A cela s’ajoute que l’Europe, en agissant de la sorte, perdrait toute crédibilité au plan international en ce qui concerne la lutte contre l’érosion de la biodiversité. Nous avons la chance que le Vieux Continent soit avant-gardiste dans ce combat de longue haleine : baisser les bras ou changer de cap pour répondre à d’autres impératifs (d’ordre économique par exemple…), c’est signer la chute des accords et entreprises visant la sauvegarde de la biodiversité.et les autres mesures climatiques et environnementales. « Soyons le changement que nous voulons voir » est plus que jamais d’actualité : l’Europe est sous le feu des projecteurs, à nous d’ouvrir la voie vers des meilleurs lendemains.

Comment faire ? En participant à la consultation citoyenne.

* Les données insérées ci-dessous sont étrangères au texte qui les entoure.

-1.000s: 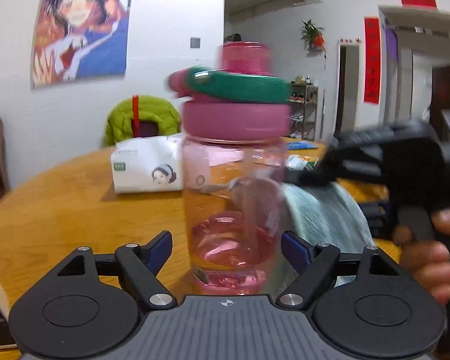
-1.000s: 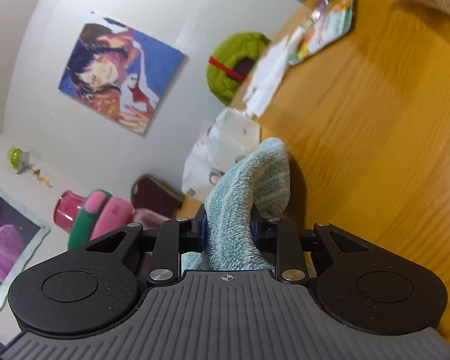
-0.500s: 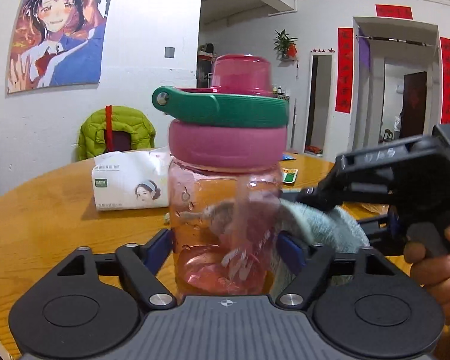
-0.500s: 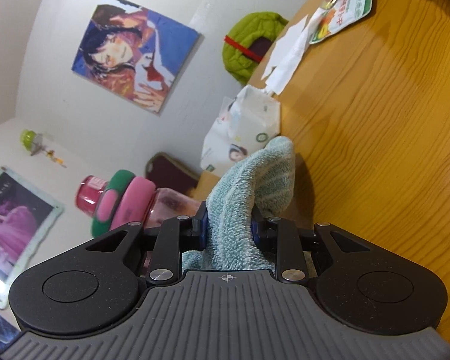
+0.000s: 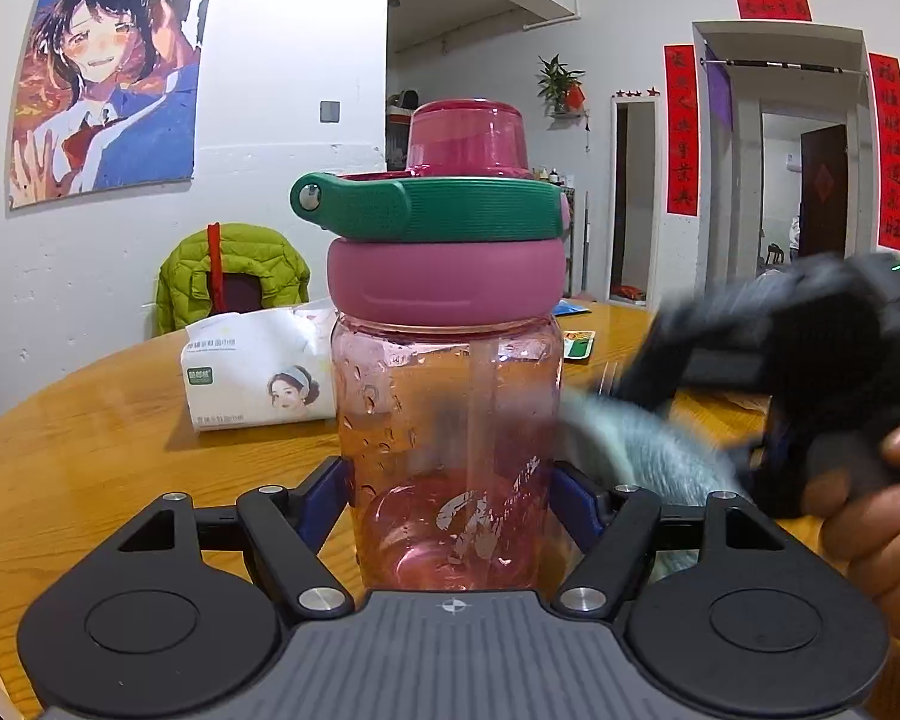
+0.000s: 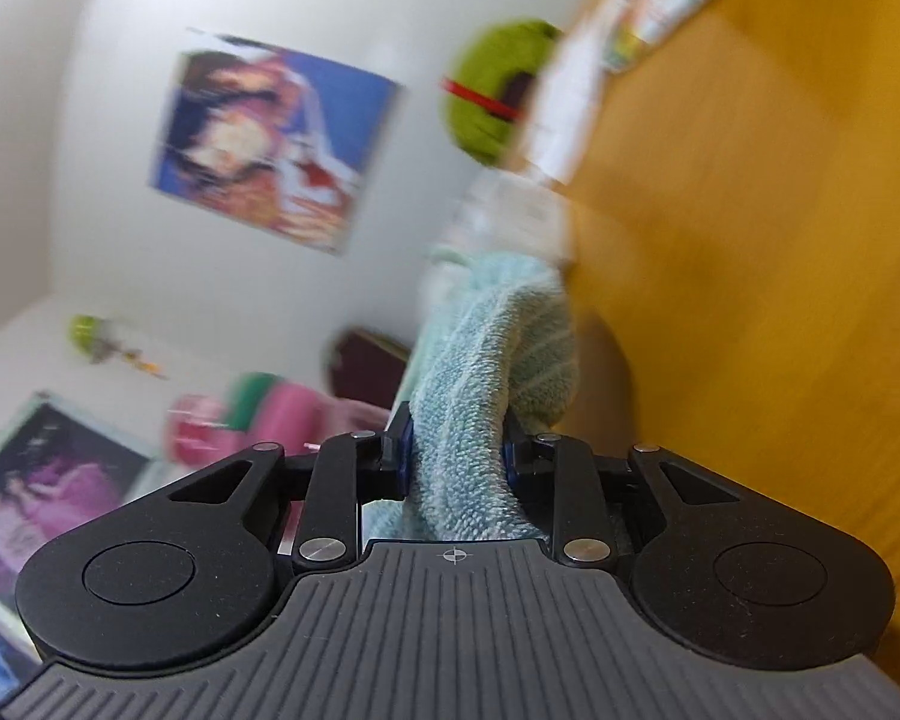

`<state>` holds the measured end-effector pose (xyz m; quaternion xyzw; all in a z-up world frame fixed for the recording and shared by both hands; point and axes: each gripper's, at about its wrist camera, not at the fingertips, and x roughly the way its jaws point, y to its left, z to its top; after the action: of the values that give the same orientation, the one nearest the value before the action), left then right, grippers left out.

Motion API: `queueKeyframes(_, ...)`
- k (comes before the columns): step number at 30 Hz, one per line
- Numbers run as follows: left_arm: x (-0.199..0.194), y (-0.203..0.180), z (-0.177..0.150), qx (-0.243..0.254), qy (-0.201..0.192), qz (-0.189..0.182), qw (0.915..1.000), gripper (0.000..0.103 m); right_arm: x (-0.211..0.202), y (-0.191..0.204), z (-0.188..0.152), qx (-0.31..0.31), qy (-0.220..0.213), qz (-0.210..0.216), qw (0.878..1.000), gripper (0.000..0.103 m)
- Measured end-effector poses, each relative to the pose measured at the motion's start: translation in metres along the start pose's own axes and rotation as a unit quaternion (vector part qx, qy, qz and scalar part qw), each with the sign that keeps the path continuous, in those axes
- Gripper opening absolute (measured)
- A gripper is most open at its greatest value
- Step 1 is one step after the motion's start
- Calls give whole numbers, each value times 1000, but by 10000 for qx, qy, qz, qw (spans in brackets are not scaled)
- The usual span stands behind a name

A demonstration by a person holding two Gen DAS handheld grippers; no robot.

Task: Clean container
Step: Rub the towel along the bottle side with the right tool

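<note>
Bottle (image 5: pixel 447 420) upright on round wooden table (image 5: pixel 90 462); poster (image 5: pixel 105 84) on white wall.

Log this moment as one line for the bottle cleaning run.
left tongs: shut on pink bottle | right tongs: shut on teal cloth | cloth beside bottle, contact unclear | lid on

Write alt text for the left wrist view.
The left gripper clamps a clear pink water bottle with a pink and green lid, upright on a wooden table. To its right, a hand holds the right gripper with a pale blue cloth against the bottle.
</note>
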<state>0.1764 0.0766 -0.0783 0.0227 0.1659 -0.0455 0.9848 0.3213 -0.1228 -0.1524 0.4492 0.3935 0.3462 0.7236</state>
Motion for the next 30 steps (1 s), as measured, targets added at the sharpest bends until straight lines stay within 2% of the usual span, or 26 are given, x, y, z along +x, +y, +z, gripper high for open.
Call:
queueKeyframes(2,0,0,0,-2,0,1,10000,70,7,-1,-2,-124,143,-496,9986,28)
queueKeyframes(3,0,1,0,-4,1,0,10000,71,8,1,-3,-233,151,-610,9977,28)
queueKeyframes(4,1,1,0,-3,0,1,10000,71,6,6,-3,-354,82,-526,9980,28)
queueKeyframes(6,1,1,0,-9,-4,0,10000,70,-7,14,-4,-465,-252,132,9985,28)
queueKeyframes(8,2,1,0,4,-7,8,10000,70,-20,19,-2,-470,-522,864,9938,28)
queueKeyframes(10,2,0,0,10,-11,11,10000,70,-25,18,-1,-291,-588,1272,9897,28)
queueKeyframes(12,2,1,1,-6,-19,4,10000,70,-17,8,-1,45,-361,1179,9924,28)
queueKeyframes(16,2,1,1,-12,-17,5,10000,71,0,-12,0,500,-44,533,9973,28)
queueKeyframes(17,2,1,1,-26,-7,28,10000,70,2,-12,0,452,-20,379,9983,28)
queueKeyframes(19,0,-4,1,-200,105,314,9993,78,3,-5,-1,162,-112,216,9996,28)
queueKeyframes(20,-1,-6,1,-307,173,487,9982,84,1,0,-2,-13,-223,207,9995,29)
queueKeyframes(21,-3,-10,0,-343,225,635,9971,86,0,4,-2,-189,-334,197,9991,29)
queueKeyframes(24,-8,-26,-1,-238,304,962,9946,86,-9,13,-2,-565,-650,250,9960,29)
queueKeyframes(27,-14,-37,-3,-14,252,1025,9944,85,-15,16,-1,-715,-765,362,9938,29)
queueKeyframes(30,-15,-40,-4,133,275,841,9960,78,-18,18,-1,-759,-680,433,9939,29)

Plusieurs ONG ont pré-remplis le formulaire de la consultation : en signant, vous apportez votre voix pour soutenir le projet européen de préservation de la nature. Certes, les réponses fournies sont militantistes. Mais rassurez-vous, un comité scientifique a été dressé pour évaluer la question en se basant sur le publications scientifiques parues sur le sujet. De même qu’un grand nombre d’associations et ONG ont été consultées avec lus grand droit de réponse qu’un simple questionnaire.

Vous connaissez un peu les tenants et aboutissants des Directives Habitats et Oiseaux ? Dans ce cas, n’hésitez pas à remplir vous même le formulaire.

Dans 10 jours, la consultation sera clôturée : signez et partagez auprès de vos proches !

Sur cet article, je vous souhaite de bonnes vacances et vous donne rendez-vous début septembre : le blog entre en pause estivale, le temps d’un petit rafraîchissement 😉

9 réflexions sur “# AlerteNature

  1. Bonjour Émilie,
    Merci pour ton article qui a le mérite de me clarifier grandement la situation. Je vis dans une zone Natura 2000 de type Habitats. Elle est partagée avec les agriculteurs, aussi j’aimerai les sensibiliser un peu à la question, car ils ne se rendent peut-être pas compte de leur interaction (positive, de ce que j’en vois) avec la flore et la faune d’ici.
    Tu m’as motivée à écrire un article de blog à ce sujet, je me permettrai peut-être de te citer.
    Merci et bonnes vacances !

    Aimé par 1 personne

    1. Merci pour ton passage ! C’est une très bonne initiative que de vouloir sensibiliser sur la question: les agriculteurs sont des acteurs de terrain majeurs qui ont tendance à rejeter assez vite des mesures (pas tous bien sûr) alors qu’ils pourraient grandement contribuer à leur bon déroulement. La perception des rôles de l’agriculture tend à évoluer dans nos contrées, assez positivement 🙂 Je lirais bien volontiers ton article sur la question en tout cas !
      Sais-tu quel(s) habitats et/ou espèces ont permis l’établissement d’une zone Natura 2000 par chez toi ? Simple curiosité de biologiste 😉 Belle journée !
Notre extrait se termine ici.